> TASK GOAL
When you come to the line with "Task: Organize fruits", begin repeating; continue exactly through the final line of the records and include nothing from before.

Data excerpts:

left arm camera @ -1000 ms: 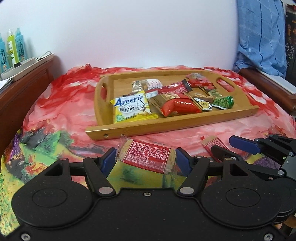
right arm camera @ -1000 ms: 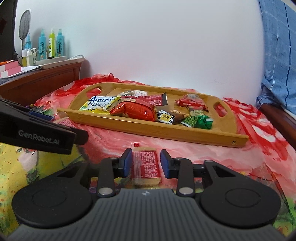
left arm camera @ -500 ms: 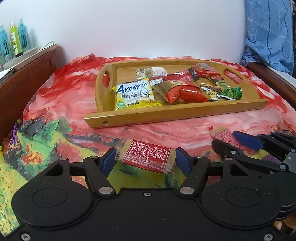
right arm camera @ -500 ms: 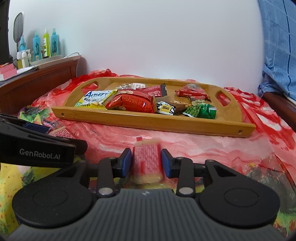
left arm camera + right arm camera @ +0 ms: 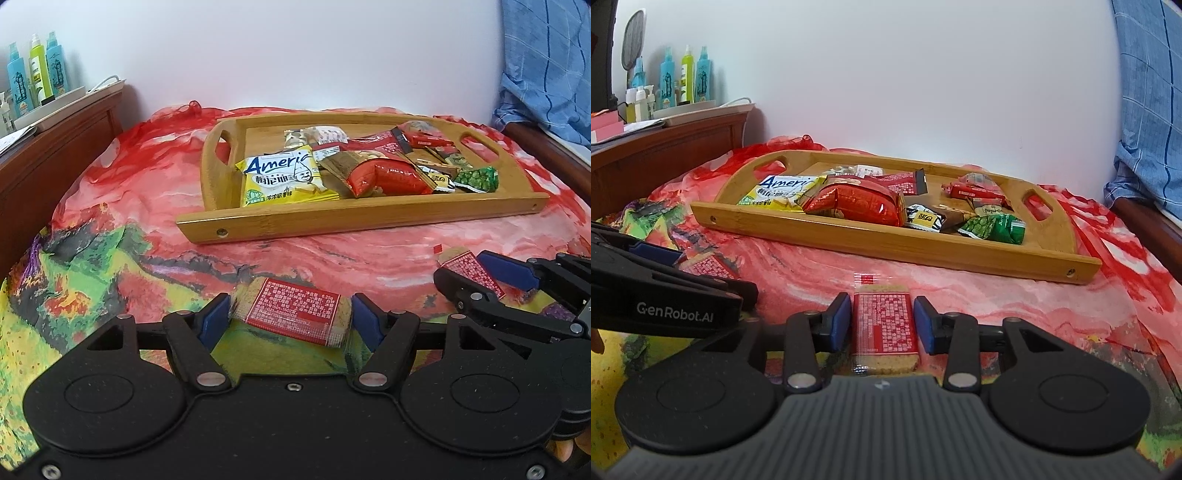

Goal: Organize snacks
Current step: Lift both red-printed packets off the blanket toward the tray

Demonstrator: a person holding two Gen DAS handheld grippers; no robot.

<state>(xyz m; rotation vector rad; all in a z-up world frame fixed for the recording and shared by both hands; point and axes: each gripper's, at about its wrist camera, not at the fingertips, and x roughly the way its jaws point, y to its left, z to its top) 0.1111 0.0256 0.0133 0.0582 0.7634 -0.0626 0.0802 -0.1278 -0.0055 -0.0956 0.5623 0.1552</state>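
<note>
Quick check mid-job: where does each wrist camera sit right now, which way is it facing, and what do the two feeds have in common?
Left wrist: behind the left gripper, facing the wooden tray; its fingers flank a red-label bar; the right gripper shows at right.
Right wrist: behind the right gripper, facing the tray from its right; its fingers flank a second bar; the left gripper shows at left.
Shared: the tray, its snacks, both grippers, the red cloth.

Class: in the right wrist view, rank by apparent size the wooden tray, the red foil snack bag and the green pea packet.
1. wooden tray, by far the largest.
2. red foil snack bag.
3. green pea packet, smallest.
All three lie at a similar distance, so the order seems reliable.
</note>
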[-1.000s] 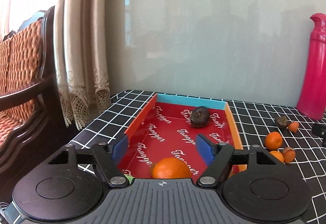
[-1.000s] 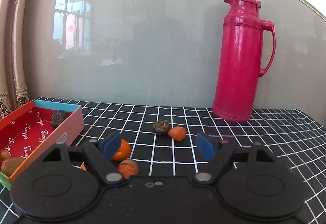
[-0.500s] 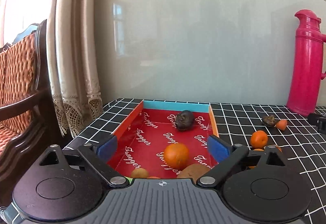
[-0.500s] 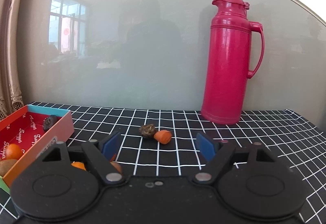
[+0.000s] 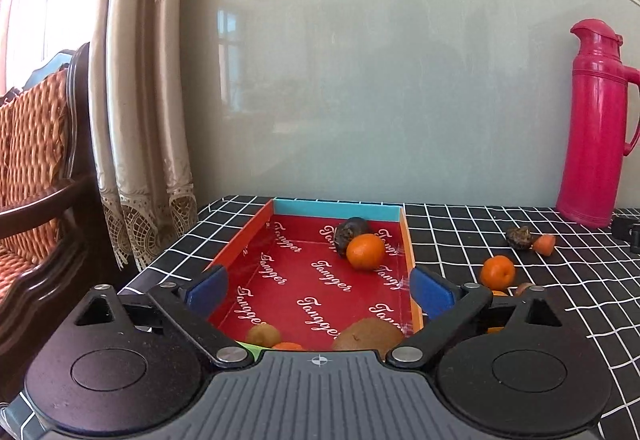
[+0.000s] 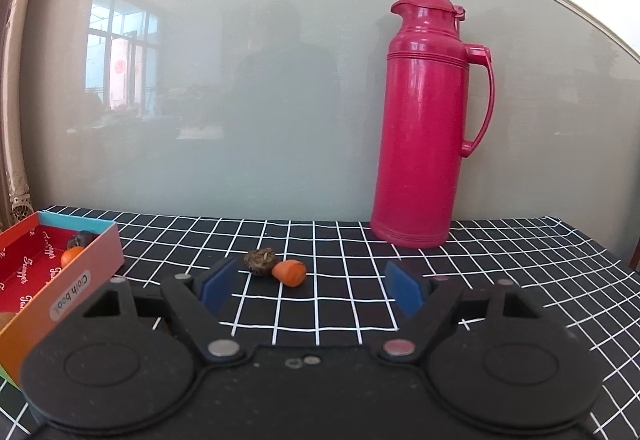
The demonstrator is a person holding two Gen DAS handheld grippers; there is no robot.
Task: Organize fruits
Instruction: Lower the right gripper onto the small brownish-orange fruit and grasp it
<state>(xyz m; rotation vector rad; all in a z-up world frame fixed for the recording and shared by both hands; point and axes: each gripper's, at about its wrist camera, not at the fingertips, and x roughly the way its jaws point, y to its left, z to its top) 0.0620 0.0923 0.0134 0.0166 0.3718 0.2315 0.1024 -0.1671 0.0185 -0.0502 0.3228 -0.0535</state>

> TASK OUTPUT
Task: Organize fruits
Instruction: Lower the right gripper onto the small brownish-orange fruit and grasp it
<state>(xyz m; rotation vector rad; all in a z-up world frame fixed for the recording and shared by both hands; point and axes: each gripper's, at about its wrist camera, not at the fingertips, and x roughly the way its jaws point, y to its left, z to its top) 0.0620 0.0923 0.0134 0.0166 0.3718 0.2315 0.1024 -0.1671 0.0185 -0.0502 0.3228 -0.0535</state>

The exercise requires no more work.